Research projects funded by the programmes Leibniz Young Investigator Grants and Wege in der Forschung II

The programme "Leibniz Young Investigator Grants" is the follow-up funding programme to the university's internal project funding "Wege in die Forschung II". The grants give excellent young scientists the opportunity to gain research experience independently through project coordination. A selection of funded projects can be found here:

SUCCESSFUL APPLICATIONS FROM 2018

  • Dr. Dorothee Bühler (Institute for Environmental Economics and World Trade)

    Title:

    Boon or bane of infrastructure investment in the Mekong Region – Using household panel and remote sensing data to analyze the effects for rural households

    Abstract:

    In the last decade the Mekong Region in Southeast Asia has made remarkable progress in reducing poverty. However, rural households continue to generate their income largely from agriculture and environmental resource extraction. In an effort to stimulate economic development and reduce poverty further, governments invest in infrastructure utilizing the natural resources of the Mekong River by building hydroelectric power plants. This expansion in infrastructure brings both benefits as well as challenges for rural households living along the Mekong. While households may benefit from better marked access, energy availability and economic growth it is unclear how the ecosystem changes affect rural livelihoods especially with regards to fish stocks and agricultural activity. The proposed research project aims to identify and analyze the effect of infrastructure developments along the Mekong River and its tributaries on small-scale farming and fishing households in Stung Treng, Cambodia. The project will use socio-economic panel data to analyze the effects of the infrastructure expansion and combine it with measures of environmental degradation and water pollution based on remote sensing and Geographic Information Systems (GIS) data. 

    Duration: 24 Month

  • Dr. Clemens Hübler (Institute of Structural Analysis)

    Title:

    Fundierte Metamodellbildung stochastischer, geregelter Strukturen am Beispiel von Windenergieanlagen (MetaWind)

    Abstract:

    Smart systems, which mostly come from the field of communication technology and which consist of a combination of networked, regulatable or controllable, sensory and intelligent subsystems, have been omnipresent in the media in recent years. Smart systems have actually been around for years in a wide variety of engineering fields. In civil engineering, for example, these are wind turbines with networked elements of measurement and control technology. For an economical and reliable design of these systems, their simulation is necessary. Due to the non-linear, stochastic and controlled behaviour of such systems, the required computing power can be uneconomically high. In this case, substitution models, so-called metamodels, can be used to approximate the system behavior.
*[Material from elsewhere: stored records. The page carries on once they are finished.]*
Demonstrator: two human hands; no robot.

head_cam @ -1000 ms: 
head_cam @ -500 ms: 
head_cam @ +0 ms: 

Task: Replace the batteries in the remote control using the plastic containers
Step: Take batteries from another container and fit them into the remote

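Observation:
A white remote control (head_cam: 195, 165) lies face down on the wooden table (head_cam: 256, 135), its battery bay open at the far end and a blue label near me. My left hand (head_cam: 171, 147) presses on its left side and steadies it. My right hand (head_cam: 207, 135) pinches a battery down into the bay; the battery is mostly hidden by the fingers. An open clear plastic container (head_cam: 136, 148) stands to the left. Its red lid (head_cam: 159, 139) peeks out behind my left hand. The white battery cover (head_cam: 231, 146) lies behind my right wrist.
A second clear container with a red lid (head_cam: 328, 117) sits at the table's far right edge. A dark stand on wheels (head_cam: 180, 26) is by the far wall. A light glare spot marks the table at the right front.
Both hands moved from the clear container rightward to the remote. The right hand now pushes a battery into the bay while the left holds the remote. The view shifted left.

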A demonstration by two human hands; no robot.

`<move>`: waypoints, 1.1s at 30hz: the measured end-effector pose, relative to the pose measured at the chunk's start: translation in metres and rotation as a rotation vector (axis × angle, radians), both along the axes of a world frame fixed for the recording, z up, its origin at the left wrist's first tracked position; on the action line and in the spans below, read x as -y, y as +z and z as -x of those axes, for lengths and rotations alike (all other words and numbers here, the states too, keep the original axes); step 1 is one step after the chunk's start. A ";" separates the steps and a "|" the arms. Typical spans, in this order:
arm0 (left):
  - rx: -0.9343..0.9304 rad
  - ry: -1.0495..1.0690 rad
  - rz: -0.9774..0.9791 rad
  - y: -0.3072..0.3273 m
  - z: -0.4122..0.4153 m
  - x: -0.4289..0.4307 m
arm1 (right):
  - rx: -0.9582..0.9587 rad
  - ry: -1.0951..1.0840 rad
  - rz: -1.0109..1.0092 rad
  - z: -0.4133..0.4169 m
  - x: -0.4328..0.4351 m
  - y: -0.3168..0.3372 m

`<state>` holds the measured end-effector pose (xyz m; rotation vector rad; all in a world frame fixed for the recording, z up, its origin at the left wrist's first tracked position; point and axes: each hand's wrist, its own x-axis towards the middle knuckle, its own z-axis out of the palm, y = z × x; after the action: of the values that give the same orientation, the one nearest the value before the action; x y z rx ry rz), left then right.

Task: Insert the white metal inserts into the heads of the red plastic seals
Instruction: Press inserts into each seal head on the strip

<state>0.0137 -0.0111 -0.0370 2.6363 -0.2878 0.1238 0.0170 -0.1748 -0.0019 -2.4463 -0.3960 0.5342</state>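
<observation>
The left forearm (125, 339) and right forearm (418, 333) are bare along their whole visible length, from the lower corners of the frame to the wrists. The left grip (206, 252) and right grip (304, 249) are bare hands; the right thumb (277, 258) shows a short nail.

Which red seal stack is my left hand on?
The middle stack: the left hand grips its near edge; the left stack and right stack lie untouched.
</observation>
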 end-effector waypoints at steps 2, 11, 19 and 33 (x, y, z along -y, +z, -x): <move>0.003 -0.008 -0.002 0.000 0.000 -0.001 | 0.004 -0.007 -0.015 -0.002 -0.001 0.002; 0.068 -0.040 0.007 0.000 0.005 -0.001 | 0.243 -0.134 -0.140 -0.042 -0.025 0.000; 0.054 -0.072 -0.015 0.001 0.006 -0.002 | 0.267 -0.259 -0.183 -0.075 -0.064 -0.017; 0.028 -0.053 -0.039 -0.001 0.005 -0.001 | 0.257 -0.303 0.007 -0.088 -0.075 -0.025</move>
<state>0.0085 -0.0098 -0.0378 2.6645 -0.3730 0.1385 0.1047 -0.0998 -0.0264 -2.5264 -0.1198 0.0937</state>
Although such metamodels are already widely used today, their accuracy and efficiency have been limited or at least scarcely comprehensively analyzed in complex systems. Therefore, this research project addresses this research gap and develops well-founded metamodels for wind turbines based on a comprehensive comparison of different variants.

    Duration: 24 Month

  • Dr.-Ing. Marc Müller (Institute for Multiphase Processes)

    Title:

    Patient-specific implants from autologous blood donations

    Abstract:

    Diseases of the cardiovascular system are the main cause of all deaths in Germany. However, an efficient therapy of diseased blood vessels with suitable implants still poses a great challenge. The available synthetic implants have limited biocompatibility and reproduce the mechanical properties of the native vessels only to a limited extent.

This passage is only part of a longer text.